Now that I have a laptop I am willing to carry back and forth to work, Gears has been a godsend. I load up feeds at home in the morning, go offline, read them on the train, go online before leaving work, load up my aggregator again, go offline, read new items on the train, and then synchronize again when I get back home. I’ve had so little time lately (moving to a new house could be a full time job in itself!) that this has been the only way I’ve been able to track the online world for the past couple of months.

Remember the Milk offline

Like other disruptive technologies such as digital video recorders (like Tivo), MP3 players, and feed readers, it’s changing how I interact with information/media, especially since other sites can use Gears, thereby offering their services even when the user is offline. The other place I have used it is on the to-do site Remember the Milk. One day I logged in there and could magically add Gears to it.
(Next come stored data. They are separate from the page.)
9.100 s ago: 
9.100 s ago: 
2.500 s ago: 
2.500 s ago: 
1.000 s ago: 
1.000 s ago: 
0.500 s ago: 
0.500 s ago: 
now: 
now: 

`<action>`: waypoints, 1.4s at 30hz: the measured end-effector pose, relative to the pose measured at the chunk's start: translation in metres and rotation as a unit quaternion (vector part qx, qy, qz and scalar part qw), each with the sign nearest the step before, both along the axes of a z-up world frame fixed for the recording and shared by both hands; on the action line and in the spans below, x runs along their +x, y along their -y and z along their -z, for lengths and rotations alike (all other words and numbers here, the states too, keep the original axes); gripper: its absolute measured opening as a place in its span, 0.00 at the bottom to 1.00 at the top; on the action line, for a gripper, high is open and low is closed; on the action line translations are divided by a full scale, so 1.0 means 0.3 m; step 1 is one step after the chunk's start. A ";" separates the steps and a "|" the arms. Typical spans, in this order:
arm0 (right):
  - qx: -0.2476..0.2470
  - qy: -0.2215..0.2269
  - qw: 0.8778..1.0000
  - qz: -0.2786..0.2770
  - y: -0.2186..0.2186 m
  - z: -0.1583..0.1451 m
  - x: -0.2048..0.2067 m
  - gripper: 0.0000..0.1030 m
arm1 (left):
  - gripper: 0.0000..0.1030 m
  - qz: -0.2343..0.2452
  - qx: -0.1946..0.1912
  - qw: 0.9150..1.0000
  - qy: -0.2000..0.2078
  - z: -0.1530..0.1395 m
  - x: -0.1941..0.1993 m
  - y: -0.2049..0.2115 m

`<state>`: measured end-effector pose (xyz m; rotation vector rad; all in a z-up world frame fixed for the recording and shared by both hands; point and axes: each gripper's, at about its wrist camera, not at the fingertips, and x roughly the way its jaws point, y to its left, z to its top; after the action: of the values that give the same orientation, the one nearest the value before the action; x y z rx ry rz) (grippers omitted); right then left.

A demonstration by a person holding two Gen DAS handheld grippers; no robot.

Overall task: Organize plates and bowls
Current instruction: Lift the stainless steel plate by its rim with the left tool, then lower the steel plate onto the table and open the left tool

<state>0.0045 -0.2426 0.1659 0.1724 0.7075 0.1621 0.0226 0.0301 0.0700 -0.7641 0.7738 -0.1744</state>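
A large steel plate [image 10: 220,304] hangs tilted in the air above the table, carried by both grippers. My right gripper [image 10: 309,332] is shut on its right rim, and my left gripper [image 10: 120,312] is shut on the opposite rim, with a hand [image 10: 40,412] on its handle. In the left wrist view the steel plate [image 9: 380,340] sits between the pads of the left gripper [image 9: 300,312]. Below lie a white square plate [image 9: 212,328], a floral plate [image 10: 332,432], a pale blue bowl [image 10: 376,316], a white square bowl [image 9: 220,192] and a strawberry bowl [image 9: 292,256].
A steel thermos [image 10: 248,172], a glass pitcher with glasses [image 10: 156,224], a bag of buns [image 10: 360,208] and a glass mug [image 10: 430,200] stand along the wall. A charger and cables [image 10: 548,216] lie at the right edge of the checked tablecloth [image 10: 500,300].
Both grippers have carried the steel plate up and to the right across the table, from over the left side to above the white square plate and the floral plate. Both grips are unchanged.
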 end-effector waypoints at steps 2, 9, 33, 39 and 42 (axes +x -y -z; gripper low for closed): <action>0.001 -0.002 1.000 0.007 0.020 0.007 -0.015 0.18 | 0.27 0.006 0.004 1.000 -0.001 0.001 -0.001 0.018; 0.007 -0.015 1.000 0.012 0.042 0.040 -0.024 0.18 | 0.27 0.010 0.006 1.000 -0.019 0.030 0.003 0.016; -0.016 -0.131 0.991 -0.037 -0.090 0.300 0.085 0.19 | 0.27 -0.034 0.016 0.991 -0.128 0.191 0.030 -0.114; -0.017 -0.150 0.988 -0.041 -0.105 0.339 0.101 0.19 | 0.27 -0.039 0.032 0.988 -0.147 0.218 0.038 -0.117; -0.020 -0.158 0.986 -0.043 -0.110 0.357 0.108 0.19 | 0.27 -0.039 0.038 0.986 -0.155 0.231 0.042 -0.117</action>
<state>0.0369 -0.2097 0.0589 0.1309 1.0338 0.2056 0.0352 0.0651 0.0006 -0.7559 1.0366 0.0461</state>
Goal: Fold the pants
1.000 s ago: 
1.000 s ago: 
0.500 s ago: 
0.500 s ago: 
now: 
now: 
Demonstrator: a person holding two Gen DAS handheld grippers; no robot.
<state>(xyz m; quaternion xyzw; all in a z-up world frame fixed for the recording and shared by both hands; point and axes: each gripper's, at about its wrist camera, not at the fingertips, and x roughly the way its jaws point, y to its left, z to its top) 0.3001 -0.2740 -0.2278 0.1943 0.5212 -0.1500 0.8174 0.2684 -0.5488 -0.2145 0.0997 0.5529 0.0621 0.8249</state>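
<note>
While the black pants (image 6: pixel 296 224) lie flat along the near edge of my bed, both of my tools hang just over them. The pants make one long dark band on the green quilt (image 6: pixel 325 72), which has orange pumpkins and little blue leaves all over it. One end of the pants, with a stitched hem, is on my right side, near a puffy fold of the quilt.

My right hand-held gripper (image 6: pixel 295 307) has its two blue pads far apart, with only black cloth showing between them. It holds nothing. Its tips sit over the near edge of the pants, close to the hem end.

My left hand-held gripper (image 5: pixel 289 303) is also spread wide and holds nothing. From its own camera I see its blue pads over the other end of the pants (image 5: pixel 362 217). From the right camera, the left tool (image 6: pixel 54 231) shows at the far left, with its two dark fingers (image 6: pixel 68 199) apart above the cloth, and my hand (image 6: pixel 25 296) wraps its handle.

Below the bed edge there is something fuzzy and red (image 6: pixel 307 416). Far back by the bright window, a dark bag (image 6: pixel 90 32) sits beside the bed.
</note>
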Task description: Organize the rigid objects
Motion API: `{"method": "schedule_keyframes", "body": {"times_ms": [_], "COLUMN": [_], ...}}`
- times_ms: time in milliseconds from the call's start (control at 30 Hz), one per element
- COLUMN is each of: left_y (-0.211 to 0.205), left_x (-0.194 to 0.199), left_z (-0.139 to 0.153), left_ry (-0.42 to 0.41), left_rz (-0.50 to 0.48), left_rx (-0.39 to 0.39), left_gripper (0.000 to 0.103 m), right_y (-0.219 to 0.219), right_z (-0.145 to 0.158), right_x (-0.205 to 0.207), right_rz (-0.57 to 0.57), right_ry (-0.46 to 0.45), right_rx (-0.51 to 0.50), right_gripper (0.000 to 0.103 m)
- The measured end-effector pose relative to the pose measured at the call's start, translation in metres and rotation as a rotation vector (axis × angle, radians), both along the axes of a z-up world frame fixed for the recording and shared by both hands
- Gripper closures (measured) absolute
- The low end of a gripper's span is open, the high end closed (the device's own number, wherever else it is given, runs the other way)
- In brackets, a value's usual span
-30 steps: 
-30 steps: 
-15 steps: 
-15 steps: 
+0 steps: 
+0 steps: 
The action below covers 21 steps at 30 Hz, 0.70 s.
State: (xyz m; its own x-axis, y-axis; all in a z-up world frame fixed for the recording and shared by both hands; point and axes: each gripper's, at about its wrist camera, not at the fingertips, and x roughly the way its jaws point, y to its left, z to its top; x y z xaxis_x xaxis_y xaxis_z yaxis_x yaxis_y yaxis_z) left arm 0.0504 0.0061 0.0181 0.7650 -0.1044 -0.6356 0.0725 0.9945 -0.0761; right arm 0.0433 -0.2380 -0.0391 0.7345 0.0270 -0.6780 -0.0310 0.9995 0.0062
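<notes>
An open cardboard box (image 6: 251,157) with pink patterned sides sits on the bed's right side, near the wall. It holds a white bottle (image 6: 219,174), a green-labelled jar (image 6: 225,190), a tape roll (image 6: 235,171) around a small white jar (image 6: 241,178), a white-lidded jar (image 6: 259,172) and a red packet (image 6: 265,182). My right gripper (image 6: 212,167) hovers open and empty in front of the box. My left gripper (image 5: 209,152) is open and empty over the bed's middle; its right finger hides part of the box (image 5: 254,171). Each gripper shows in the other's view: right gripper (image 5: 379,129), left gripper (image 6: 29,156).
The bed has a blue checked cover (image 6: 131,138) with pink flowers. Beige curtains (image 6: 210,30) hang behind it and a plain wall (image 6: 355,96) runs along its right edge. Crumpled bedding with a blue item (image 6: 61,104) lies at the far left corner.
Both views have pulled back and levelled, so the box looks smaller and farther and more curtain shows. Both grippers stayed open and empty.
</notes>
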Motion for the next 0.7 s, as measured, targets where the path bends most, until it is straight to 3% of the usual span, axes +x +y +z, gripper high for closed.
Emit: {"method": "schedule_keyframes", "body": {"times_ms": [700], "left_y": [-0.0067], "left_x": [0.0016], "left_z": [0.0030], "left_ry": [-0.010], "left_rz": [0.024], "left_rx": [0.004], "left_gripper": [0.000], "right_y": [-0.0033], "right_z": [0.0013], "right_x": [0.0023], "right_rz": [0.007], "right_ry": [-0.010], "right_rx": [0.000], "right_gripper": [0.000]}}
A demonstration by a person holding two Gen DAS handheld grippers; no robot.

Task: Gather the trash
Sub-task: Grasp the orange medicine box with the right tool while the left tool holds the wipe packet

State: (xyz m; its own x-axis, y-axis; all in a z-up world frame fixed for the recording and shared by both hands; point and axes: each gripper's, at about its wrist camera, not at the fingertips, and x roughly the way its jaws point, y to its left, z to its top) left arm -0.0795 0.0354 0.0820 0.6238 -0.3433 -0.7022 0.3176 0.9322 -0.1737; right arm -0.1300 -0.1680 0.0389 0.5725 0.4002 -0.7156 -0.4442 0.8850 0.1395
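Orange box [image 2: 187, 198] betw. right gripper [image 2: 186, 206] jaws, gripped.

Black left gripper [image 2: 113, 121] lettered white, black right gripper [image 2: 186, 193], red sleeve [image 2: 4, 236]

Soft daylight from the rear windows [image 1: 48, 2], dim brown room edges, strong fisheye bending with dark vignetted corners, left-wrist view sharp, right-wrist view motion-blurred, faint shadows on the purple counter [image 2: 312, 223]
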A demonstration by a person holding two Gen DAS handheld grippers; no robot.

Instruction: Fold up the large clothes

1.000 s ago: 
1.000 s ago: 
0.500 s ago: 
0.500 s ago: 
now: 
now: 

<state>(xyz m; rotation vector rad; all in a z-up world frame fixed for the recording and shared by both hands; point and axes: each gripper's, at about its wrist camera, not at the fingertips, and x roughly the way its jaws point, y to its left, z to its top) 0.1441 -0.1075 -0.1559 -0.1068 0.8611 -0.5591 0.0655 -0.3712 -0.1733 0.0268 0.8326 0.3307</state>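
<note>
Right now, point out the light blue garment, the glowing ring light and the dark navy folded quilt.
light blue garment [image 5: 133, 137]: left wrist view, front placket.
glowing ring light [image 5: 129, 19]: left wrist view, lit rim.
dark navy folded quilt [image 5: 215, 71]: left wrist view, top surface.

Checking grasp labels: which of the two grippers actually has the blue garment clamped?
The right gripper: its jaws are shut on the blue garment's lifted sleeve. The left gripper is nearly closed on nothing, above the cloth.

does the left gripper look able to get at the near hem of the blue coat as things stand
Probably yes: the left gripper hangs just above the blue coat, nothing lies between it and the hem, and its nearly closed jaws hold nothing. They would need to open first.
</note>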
Now I can manage my lists on the train, at the airport, or anywhere else (as long as I’ve remembered to click on that icon and tell Gears to take that site offline so I could keep using it). These days I really wish I could add Gears to WordPress so that I could also blog while reading my aggregator. I wonder how long it will be before Google adds this functionality to Blogger, Google Docs, etc.? And what if the rumored gPhone includes Gears in an ebook reader, mobile Google Apps suite, Gmail, etc.? The combination of mobile and offline could be powerful.

It’s a great idea, one that has already helped me. It’s not as useful for you if you’re not a laptop user, but it’s still an interesting idea to think about. Eventually, wireless broadband will be ubiquitous and mainstream, and we’ll just never be offline. But we’re a few years away from that, and I’m now wondering if there are any library services that could benefit from incorporating Gears so that users can keep accessing them when offline. It’s probably not possible to make the catalog available this way, and really, what patron would think to take the catalog offline to keep searching it (plus, you’d lose accurate shelf status). Maybe there are other pieces, though.

This type of tool is a bridge to an approaching future when we’re all a live IP address all the time, wherever we are, so it’s something I’m keeping in the back of my mind. Especially when I’m offline.

It will be interesting to see if other sites implement Gears, and maybe it will even show up on InfoDoodads list of the Top 13 Web 2.0 Tools for Librarians. We’ll see.